### [About this task]
For the entries below, report every line that includes the word "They".

### [Data shown]
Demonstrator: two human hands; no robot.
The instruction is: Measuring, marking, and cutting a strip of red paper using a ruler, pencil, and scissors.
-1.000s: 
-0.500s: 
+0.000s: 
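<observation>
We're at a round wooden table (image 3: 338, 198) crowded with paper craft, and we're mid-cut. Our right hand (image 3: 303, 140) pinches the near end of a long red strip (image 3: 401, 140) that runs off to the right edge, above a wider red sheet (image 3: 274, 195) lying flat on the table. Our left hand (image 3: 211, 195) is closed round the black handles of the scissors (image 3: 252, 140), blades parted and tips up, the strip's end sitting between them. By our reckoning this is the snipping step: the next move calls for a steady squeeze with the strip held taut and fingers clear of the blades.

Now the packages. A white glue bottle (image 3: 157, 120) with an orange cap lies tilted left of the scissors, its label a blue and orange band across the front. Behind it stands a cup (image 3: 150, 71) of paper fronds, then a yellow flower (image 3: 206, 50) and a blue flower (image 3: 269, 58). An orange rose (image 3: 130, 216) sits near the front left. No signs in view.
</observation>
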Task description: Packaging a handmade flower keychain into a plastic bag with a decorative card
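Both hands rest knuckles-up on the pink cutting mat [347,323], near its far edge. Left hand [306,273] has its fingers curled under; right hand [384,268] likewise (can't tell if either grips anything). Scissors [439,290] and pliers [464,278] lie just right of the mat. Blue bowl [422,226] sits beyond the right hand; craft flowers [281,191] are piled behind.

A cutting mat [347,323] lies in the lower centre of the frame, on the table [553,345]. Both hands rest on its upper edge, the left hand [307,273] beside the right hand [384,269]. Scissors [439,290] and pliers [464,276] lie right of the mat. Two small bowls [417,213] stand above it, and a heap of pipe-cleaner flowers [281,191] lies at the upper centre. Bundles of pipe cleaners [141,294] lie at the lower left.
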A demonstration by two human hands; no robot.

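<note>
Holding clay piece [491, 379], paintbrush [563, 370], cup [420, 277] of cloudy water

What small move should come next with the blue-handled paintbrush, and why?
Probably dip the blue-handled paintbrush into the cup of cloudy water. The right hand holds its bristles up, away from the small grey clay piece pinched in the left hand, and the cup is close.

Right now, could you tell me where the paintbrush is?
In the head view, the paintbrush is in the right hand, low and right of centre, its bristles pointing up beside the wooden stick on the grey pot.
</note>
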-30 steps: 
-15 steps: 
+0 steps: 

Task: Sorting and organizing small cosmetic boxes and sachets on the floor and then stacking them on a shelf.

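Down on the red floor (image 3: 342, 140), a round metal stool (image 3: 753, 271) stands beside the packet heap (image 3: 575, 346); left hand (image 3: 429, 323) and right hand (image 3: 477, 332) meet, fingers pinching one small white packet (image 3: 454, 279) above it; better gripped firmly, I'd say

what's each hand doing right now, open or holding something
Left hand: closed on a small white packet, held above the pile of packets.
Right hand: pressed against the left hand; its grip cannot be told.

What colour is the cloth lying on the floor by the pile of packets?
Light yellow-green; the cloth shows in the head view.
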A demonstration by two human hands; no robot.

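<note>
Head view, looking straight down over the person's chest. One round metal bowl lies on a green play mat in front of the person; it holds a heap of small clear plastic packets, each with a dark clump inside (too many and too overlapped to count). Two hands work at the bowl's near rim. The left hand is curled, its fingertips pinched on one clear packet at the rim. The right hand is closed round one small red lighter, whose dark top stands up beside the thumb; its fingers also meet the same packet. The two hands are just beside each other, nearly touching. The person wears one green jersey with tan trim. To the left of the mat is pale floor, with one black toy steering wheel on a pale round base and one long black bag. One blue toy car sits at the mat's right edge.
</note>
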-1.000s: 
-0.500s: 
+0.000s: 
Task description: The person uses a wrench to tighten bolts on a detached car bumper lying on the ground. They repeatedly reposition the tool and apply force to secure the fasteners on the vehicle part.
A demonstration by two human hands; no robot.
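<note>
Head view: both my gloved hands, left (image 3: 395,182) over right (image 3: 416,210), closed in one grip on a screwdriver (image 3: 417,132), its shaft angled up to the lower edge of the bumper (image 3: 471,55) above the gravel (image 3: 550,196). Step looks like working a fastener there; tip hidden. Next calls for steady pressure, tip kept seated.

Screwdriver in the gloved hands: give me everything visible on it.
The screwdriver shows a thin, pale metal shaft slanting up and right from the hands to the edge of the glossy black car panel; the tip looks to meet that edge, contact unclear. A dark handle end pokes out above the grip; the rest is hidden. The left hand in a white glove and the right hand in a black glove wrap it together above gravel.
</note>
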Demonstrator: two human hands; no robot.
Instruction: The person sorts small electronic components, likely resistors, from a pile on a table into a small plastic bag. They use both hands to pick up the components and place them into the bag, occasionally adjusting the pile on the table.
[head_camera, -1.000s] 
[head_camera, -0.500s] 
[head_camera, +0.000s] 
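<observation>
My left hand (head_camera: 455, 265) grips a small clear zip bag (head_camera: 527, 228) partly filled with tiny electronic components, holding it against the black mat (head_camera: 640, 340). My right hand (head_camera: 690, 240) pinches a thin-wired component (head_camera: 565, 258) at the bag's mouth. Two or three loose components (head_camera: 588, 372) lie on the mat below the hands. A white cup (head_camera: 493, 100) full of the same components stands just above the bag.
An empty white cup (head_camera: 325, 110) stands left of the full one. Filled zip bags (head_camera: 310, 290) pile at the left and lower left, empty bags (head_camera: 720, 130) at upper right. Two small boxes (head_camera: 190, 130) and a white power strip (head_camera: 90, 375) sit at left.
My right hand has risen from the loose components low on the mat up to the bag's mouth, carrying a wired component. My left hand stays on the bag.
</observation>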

### [Exercise response]
Task description: The person uses a wrench to tighten bolts on a detached car bumper lying on the ground. They repeatedly reposition the tool and apply force to secure the fasteners on the vehicle part.
Instruction: The person sorts small electronic components, likely resistors, from a pile on a table into a small plastic bag. They use both hands to pick up the components and place them into the bag, occasionally adjusting the pile on the table.

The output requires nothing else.